-- DATA FOR THIS EXERCISE follows --

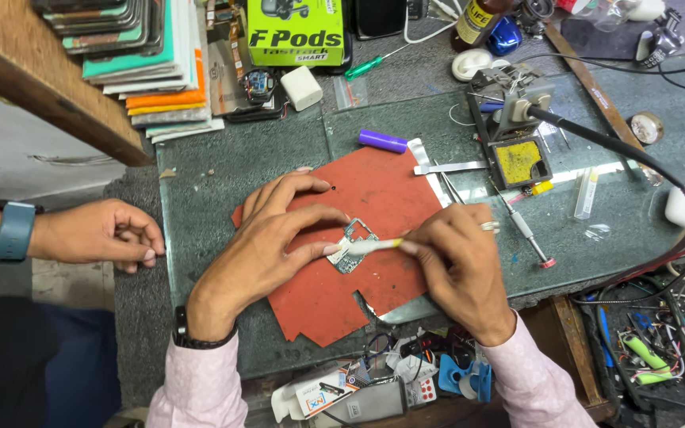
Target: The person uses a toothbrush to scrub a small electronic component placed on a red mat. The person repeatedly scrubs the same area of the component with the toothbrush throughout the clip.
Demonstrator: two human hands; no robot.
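Note:
A small bare circuit board lies on a torn red mat in the middle of the glass-topped bench. My left hand rests on the mat with its fingertips pinning the board's left side. My right hand grips a thin white tool with a yellow end, and the tool's tip lies across the board.
Another person's hand, with a blue watch on the wrist, rests at the bench's left edge. A soldering iron stand, a purple cylinder, tweezers, a screwdriver, stacked boxes and a green carton crowd the back. Loose wires fill a drawer at right.

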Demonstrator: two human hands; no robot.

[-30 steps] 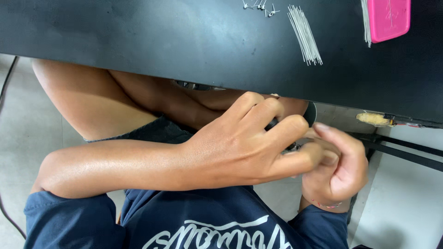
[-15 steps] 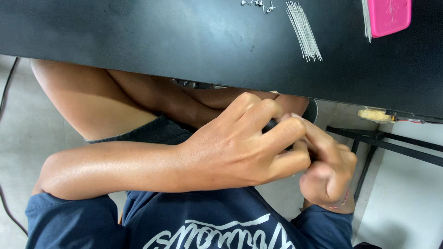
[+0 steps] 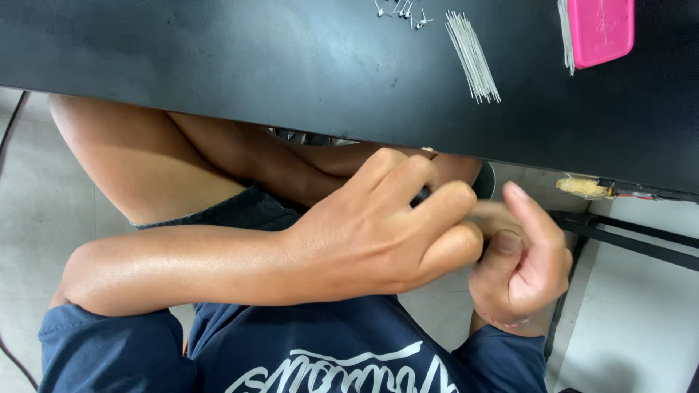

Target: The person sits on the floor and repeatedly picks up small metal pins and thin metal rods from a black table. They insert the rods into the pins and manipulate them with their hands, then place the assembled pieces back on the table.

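Observation:
My left hand (image 3: 378, 233) reaches across my lap from the left, just below the edge of the black table (image 3: 218, 65). Its fingers are curled tight around a small dark object (image 3: 420, 195), most of which is hidden. My right hand (image 3: 520, 269) sits right beside it, palm towards me, pressed against the left fingertips. Its forefinger points up and the other fingers are bent. Whether the right hand grips anything is hidden by the left hand. A dark rounded piece (image 3: 485, 179) shows just behind both hands.
On the table lie a bundle of thin white rods (image 3: 473, 54), several small metal pieces (image 3: 400, 10) and a pink flat case (image 3: 601, 29). A yellowish lump (image 3: 582, 187) sticks to the table's edge. Black frame bars (image 3: 633, 233) run at the right. My bare legs are below.
My right hand has loosened from the clasp and shifted right; its forefinger now stands up. The left hand has stayed curled in about the same place.

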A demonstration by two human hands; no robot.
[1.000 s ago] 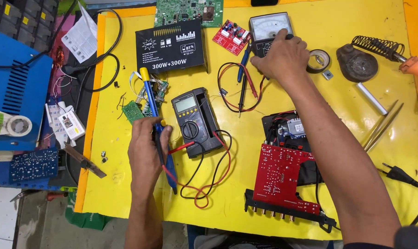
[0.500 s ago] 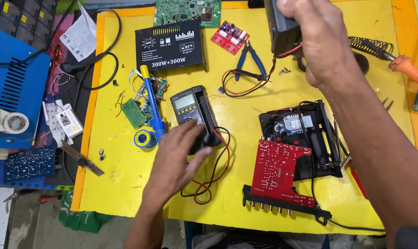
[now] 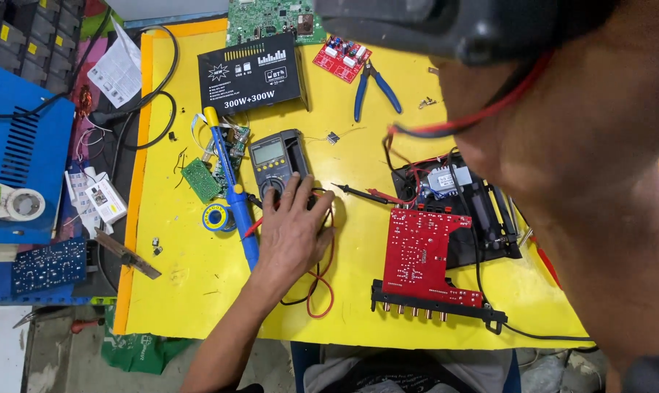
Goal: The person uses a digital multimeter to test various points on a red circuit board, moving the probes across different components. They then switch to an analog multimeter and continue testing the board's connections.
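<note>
Head view, as I read it from my remote seat: at the far left a blue metal case [image 3: 20,156] sits beside the yellow table [image 3: 387,306], with a roll of tape [image 3: 25,204] resting on it and a blue circuit board [image 3: 42,263] nearer to me. On the yellow surface I see a small green circuit board [image 3: 200,180], and just to its right a soldering iron with a blue handle [image 3: 235,200] lying along the table, a blue spool of solder wire [image 3: 216,217] touching its left side. Far from me, a black amplifier box [image 3: 251,73] lies flat. Right of the iron lies the multimeter [image 3: 275,161], dark grey, with its screen toward the far side. My left hand [image 3: 294,231] lies on the multimeter's near end, fingers spread wide and flat over the dial, not closed around anything; red and black leads [image 3: 316,291] loop out from under the palm. Further right, blue-handled pliers [image 3: 376,89] lie at the far side near a small red board [image 3: 342,58]. A large red circuit board [image 3: 425,251] rests in the middle right, overlapping a black chassis [image 3: 489,225]. My right hand [image 3: 562,109] is raised very close to the lens and holds a dark object [image 3: 453,25] at the top edge; its fingers are blurred, so I cannot tell their grip exactly.
</note>
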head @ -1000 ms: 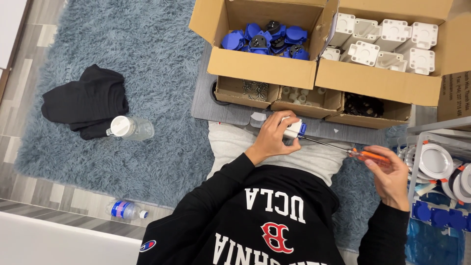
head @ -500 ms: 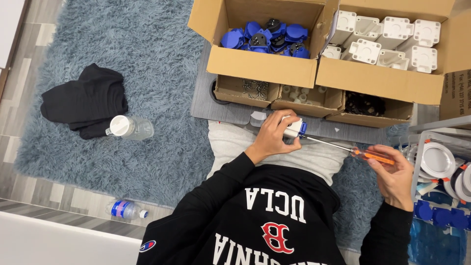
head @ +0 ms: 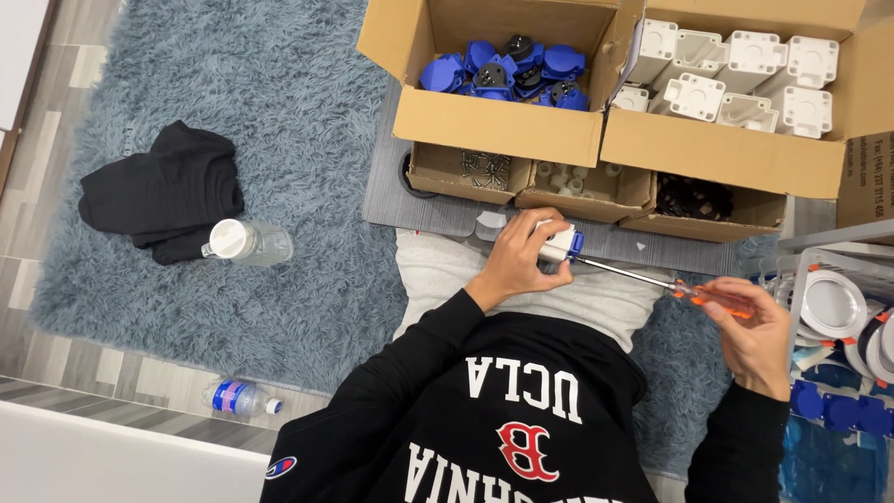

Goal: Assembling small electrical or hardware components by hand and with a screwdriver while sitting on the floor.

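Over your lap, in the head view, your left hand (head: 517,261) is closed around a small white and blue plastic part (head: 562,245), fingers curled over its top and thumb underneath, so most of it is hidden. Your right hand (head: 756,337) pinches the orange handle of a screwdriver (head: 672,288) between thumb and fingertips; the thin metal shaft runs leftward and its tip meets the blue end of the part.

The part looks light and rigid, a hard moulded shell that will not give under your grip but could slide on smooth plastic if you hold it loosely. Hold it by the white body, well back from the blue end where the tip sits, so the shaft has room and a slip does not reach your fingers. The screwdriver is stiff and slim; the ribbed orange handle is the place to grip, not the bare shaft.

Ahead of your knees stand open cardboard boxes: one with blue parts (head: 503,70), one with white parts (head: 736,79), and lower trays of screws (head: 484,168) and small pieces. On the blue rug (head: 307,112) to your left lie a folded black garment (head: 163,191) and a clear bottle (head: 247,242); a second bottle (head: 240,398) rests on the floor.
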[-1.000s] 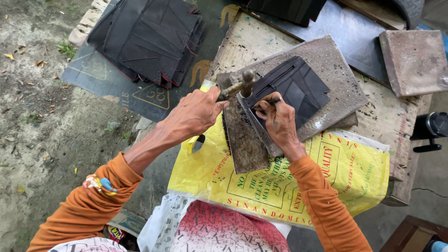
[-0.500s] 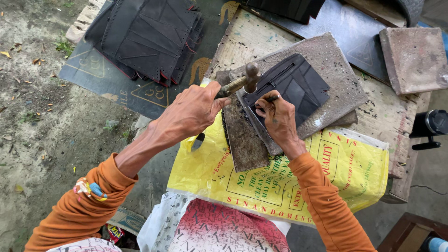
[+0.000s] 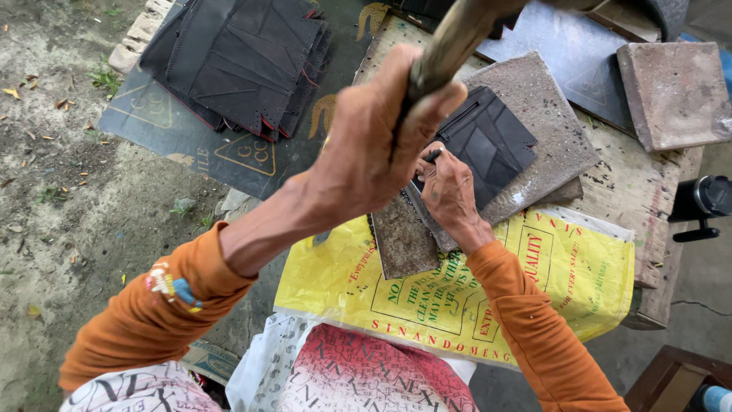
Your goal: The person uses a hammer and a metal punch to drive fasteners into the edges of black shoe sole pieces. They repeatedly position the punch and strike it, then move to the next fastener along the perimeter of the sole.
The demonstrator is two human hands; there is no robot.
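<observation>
My left hand [image 3: 377, 141] is raised high toward the camera, closed around a wooden hammer handle [image 3: 450, 42]; the hammer head is out of view. My right hand [image 3: 448, 191] rests on a black stitched leather piece [image 3: 492, 141] and pinches a thin dark punch tool [image 3: 433, 156] upright against it. The black piece lies on a grey stone slab [image 3: 545, 130], with a rusty metal plate [image 3: 400, 240] just under my right wrist.
A stack of black leather pieces [image 3: 244, 61] lies at the upper left on a dark mat. A yellow printed sack [image 3: 488, 282] covers the near workbench. A square stone tile [image 3: 671, 91] sits at the upper right, a black device [image 3: 701, 202] beside the bench edge. Dirt ground lies left.
My left hand has swung the hammer up from near the black piece to high in front of the camera. My right hand stays on the piece with the punch.
</observation>
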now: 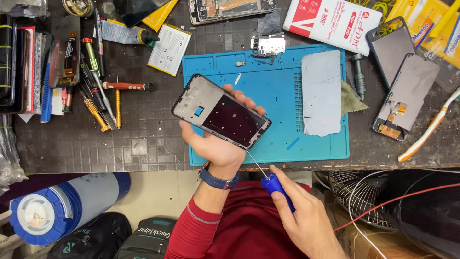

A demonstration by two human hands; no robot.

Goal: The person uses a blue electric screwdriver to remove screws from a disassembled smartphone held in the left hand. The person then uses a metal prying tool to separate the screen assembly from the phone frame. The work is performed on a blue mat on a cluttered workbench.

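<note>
My left hand (215, 144) holds an opened phone frame (221, 111), tilted, its inside facing up, above the left part of a blue work mat (282, 91). A blue band is on that wrist. My right hand (306, 216) grips a small screwdriver by its blue handle (277, 188), near my red-clothed lap. The thin shaft points up-left and its tip reaches the lower edge of the frame. A grey phone back cover (321, 92) lies on the mat's right side.
A small circuit board (268, 45) sits at the mat's top edge. Several screwdrivers (103, 98) and a white battery (169, 49) lie left. Two opened phones (405, 91) and a white packet (333, 21) are right. A toothbrush (429, 129), a fan (359, 192) and a blue-capped jug (62, 206) are nearby.
</note>
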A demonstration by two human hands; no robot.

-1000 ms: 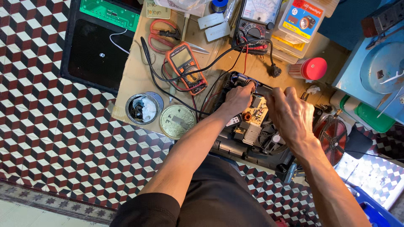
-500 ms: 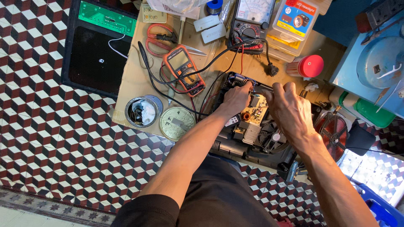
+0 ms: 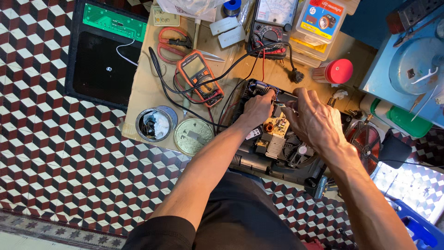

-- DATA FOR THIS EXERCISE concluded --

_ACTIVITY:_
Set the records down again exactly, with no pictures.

_RESPONSE TO THIS TASK:_
Target: The person uses a toothbrush to scrub a small electronic component placed on a red mat. The person repeatedly scrubs the same area of the component with the toothbrush throughout the clip.
Demonstrator: two human hands; no robot.
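Note:
A small bare circuit board lies on a torn red mat in the middle of the glass-topped bench. My left hand rests on the mat with its fingertips pinning the board's left side. My right hand grips a thin white tool with a yellow end, and the tool's tip lies across the board.
Another person's hand, with a blue watch on the wrist, rests at the bench's left edge. A soldering iron stand, a purple cylinder, tweezers, a screwdriver, stacked boxes and a green carton crowd the back. Loose wires fill a drawer at right.
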
Demonstrator: two human hands; no robot.

[-30 steps] 
[-15 steps] 
[+0 steps] 

Target: The person sits on the floor and repeatedly picks up small metal pins and thin metal rods from a black table. They insert the rods into the pins and manipulate them with their hands, then place the assembled pieces back on the table.

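Observation:
My left hand (image 3: 378, 233) reaches across my lap from the left, just below the edge of the black table (image 3: 218, 65). Its fingers are curled tight around a small dark object (image 3: 420, 195), most of which is hidden. My right hand (image 3: 520, 269) sits right beside it, palm towards me, pressed against the left fingertips. Its forefinger points up and the other fingers are bent. Whether the right hand grips anything is hidden by the left hand. A dark rounded piece (image 3: 485, 179) shows just behind both hands.
On the table lie a bundle of thin white rods (image 3: 473, 54), several small metal pieces (image 3: 400, 10) and a pink flat case (image 3: 601, 29). A yellowish lump (image 3: 582, 187) sticks to the table's edge. Black frame bars (image 3: 633, 233) run at the right. My bare legs are below.
My right hand has loosened from the clasp and shifted right; its forefinger now stands up. The left hand has stayed curled in about the same place.
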
A demonstration by two human hands; no robot.
[1.000 s ago] 
[0.500 s ago] 
[now] 
Goal: The person uses a digital multimeter to test various points on a red circuit board, moving the probes across different components. They then switch to an analog multimeter and continue testing the board's connections.
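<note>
Head view, as I read it from my remote seat: at the far left a blue metal case [image 3: 20,156] sits beside the yellow table [image 3: 387,306], with a roll of tape [image 3: 25,204] resting on it and a blue circuit board [image 3: 42,263] nearer to me. On the yellow surface I see a small green circuit board [image 3: 200,180], and just to its right a soldering iron with a blue handle [image 3: 235,200] lying along the table, a blue spool of solder wire [image 3: 216,217] touching its left side. Far from me, a black amplifier box [image 3: 251,73] lies flat. Right of the iron lies the multimeter [image 3: 275,161], dark grey, with its screen toward the far side. My left hand [image 3: 294,231] lies on the multimeter's near end, fingers spread wide and flat over the dial, not closed around anything; red and black leads [image 3: 316,291] loop out from under the palm. Further right, blue-handled pliers [image 3: 376,89] lie at the far side near a small red board [image 3: 342,58]. A large red circuit board [image 3: 425,251] rests in the middle right, overlapping a black chassis [image 3: 489,225]. My right hand [image 3: 562,109] is raised very close to the lens and holds a dark object [image 3: 453,25] at the top edge; its fingers are blurred, so I cannot tell their grip exactly.
</note>
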head @ -1000 ms: 
head @ -500 ms: 
head @ +0 ms: 

Goal: Assembling small electrical or hardware components by hand and with a screwdriver while sitting on the floor.

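Over your lap, in the head view, your left hand (head: 517,261) is closed around a small white and blue plastic part (head: 562,245), fingers curled over its top and thumb underneath, so most of it is hidden. Your right hand (head: 756,337) pinches the orange handle of a screwdriver (head: 672,288) between thumb and fingertips; the thin metal shaft runs leftward and its tip meets the blue end of the part.

The part looks light and rigid, a hard moulded shell that will not give under your grip but could slide on smooth plastic if you hold it loosely. Hold it by the white body, well back from the blue end where the tip sits, so the shaft has room and a slip does not reach your fingers. The screwdriver is stiff and slim; the ribbed orange handle is the place to grip, not the bare shaft.

Ahead of your knees stand open cardboard boxes: one with blue parts (head: 503,70), one with white parts (head: 736,79), and lower trays of screws (head: 484,168) and small pieces. On the blue rug (head: 307,112) to your left lie a folded black garment (head: 163,191) and a clear bottle (head: 247,242); a second bottle (head: 240,398) rests on the floor.
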[-1.000s] 
[-0.500s] 
[+0.000s] 
Your goal: The person uses a hammer and a metal punch to drive fasteners into the edges of black shoe sole pieces. They repeatedly position the punch and strike it, then move to the next fastener along the perimeter of the sole.
The demonstrator is two human hands; there is no robot.
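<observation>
My left hand [image 3: 377, 141] is raised high toward the camera, closed around a wooden hammer handle [image 3: 450, 42]; the hammer head is out of view. My right hand [image 3: 448, 191] rests on a black stitched leather piece [image 3: 492, 141] and pinches a thin dark punch tool [image 3: 433, 156] upright against it. The black piece lies on a grey stone slab [image 3: 545, 130], with a rusty metal plate [image 3: 400, 240] just under my right wrist.
A stack of black leather pieces [image 3: 244, 61] lies at the upper left on a dark mat. A yellow printed sack [image 3: 488, 282] covers the near workbench. A square stone tile [image 3: 671, 91] sits at the upper right, a black device [image 3: 701, 202] beside the bench edge. Dirt ground lies left.
My left hand has swung the hammer up from near the black piece to high in front of the camera. My right hand stays on the piece with the punch.
</observation>
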now: 

A demonstration by two human hands; no robot.

Goal: The person uses a blue electric screwdriver to remove screws from a disassembled smartphone held in the left hand. The person then uses a metal prying tool to separate the screen assembly from the phone frame. The work is performed on a blue mat on a cluttered workbench.

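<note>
My left hand (215, 144) holds an opened phone frame (221, 111), tilted, its inside facing up, above the left part of a blue work mat (282, 91). A blue band is on that wrist. My right hand (306, 216) grips a small screwdriver by its blue handle (277, 188), near my red-clothed lap. The thin shaft points up-left and its tip reaches the lower edge of the frame. A grey phone back cover (321, 92) lies on the mat's right side.
A small circuit board (268, 45) sits at the mat's top edge. Several screwdrivers (103, 98) and a white battery (169, 49) lie left. Two opened phones (405, 91) and a white packet (333, 21) are right. A toothbrush (429, 129), a fan (359, 192) and a blue-capped jug (62, 206) are nearby.
</note>
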A demonstration by two human hands; no robot.

-1000 ms: 
-500 ms: 
+0 ms: 

This exercise has been worked through to completion.